A disclaimer poster is making the rounds on social media, warning the international donor and investment community that Ghanaians would not be liable for the repayment of the US$5 billion Eurobond that the Akufo Addo administration plans to float in 2021.
The poster which is emblazoned with the smiley face of President Akufo Addo reads: “This is to notify the world at large that the person whose photograph and names appear above is not authorised to act or transact on behalf of the citizens of the Republic of Ghana. And that the nation and our future generations shall not be held liable for any penalties on bad loans negotiated and/or borrowed by him.”
The disclaimer is similar to what Kenya’s issued against the Uhuru Kenyatta-led administration’s insatiable appetite for racking up public debt.
The source of this disclaimer is still unclear, but it aptly captures the general discontent in the country with the unbridled accumulation of public debt by the Akufo Addo administration, which has recorded more public debt than all governments put together since Ghana’s independence.
Yet, the government is being criticised for the minimal investment in infrastructure to reflect all the loans and borrowings the government had done in the past four years.

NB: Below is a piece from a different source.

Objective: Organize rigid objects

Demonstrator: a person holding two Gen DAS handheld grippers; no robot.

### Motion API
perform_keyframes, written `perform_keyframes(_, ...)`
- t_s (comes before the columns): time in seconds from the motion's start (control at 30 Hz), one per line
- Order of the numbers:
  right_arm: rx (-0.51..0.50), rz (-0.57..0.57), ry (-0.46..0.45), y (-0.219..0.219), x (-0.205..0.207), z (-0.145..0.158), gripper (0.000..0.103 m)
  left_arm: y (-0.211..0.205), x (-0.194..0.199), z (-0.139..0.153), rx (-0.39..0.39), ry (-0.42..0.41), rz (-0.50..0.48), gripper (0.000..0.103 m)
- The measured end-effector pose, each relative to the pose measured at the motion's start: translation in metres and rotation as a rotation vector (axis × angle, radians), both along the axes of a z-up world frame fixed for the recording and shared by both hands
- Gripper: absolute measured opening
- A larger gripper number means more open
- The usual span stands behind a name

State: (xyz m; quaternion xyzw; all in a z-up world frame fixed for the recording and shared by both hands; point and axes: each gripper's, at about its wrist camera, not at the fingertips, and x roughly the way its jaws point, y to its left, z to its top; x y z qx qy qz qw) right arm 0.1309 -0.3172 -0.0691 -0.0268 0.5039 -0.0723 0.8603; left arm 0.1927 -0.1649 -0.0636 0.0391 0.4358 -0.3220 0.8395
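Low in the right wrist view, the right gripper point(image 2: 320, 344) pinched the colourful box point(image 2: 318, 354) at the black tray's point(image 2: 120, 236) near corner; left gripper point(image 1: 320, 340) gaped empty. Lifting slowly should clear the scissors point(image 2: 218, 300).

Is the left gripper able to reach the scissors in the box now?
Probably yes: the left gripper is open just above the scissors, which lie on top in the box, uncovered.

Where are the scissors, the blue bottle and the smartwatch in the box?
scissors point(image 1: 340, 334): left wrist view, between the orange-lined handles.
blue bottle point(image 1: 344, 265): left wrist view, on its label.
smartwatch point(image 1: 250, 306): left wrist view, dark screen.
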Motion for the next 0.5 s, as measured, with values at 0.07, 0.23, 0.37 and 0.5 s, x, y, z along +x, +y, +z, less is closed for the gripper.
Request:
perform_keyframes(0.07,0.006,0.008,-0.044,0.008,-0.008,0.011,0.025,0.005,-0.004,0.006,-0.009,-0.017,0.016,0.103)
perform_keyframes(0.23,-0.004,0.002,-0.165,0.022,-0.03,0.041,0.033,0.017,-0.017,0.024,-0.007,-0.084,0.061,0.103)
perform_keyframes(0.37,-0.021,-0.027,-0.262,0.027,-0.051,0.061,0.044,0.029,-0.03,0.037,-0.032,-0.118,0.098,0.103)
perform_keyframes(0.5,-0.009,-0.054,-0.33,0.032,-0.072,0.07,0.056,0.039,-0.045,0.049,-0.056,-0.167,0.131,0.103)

In the spirit of the disclaimer, popular Ghanaians businessman, Dr. Kofi Amoah, a few days ago started a campaign to petition against the Akufo Addo administration’s plan to secure more debt in the name of Ghana.
Dr. Amoah has started a petition to stop the government from accessing more loans from the international market and donor community, particularly in the heels of pre-2016 promises made by the incoming New Patriotic Party (NPP) administration that it will run an economy devoid of foreign aid.

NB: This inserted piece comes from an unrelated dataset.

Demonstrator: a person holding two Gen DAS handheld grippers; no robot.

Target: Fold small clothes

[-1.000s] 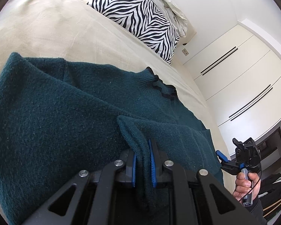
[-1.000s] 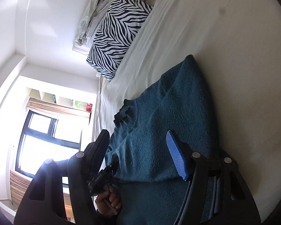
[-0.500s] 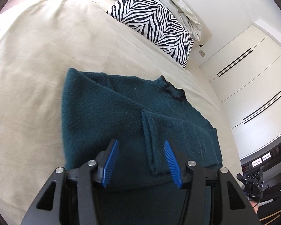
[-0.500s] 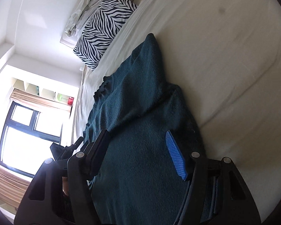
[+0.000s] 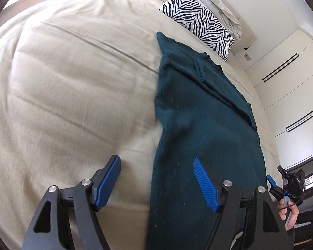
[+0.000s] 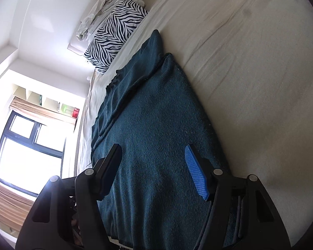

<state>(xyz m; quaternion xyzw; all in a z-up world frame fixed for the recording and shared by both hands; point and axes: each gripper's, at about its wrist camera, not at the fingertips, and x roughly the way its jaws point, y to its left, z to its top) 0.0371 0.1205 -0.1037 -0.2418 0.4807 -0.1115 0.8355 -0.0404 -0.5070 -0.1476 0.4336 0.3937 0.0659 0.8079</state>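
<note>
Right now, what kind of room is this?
Most likely a bedroom: a bed with a beige cover, a zebra-print pillow at its head, and white built-in wardrobe doors alongside. A dark teal sweater lies on the bed.

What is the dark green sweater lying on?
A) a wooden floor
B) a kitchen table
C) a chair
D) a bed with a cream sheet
D: the sweater lies spread flat on the cream sheet of the bed, with a zebra-striped pillow at the far end.
</note>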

Dr. Amoah’s petition is similar to an ongoing petition by enraged Kenyan’s who have threatened their government against going for foreign loans. At the last count, some 200,000 Kenyans had already signed the petition.
As at the last check, the petition which is currently live on Change.org has accrued some 604 people out of a target of
In an interview with Accra-based Starr FM, Dr. Amoah said, “the Kenyans have amassed so many signatures and here you are comparing two nations who got independence within ten years of each other and the action that a group of citizens are taking. Let’s see how Ghanaians react.”
He noted: “There’s a certain level of fear inside us that’s not allowing us to be vocal. Not necessarily to put somebody down but express our inner feelings…we went through the culture of silence for a long time. Adu Boahen came and broke it, we got multi-party democracy. When I spoke to my friend about it, they said ‘be careful, these people can do this to you.”
Meanwhile, Bright Simons, a founding member of the policy think-tank, IMANI has compared the raw deals the Akufo Addo administration gets from all its loan rendezvous, compared to Kenya.
“In 2021 Kenya will spend ~15% of gov’t income servicing debt. Ghana will spend ~45% to be disbursed over 3 years at ~2% interest rate. Ghana just borrowed $3 bn at an average of 8%+. 200,000 Kenyans are protesting. Ghana is celebrating,” Bright Simons said in a Tweet.
Meanwhile, Ghana’s fiscal deficit has hit a high of 13.7 percent of Gross Domestic Product (GDP) and its public debt has hit GHC 291.6billion from GHC 122billion in 2019, according to the Budget Statement for 2021.
This extremely hopeless data was presented by the Minister of Parliamentary Affairs and leader of government business, Osei Kyei-Mensah-Bonsu.
The public debt means that Ghana’s debt-to-GDP has hit approximately 80%. This is perhaps the highest in Ghana’s recent history and also far above the 70% threshold economies must not cross so as not to be categorised as operating a highly indebted and unsustainable debt portfolio.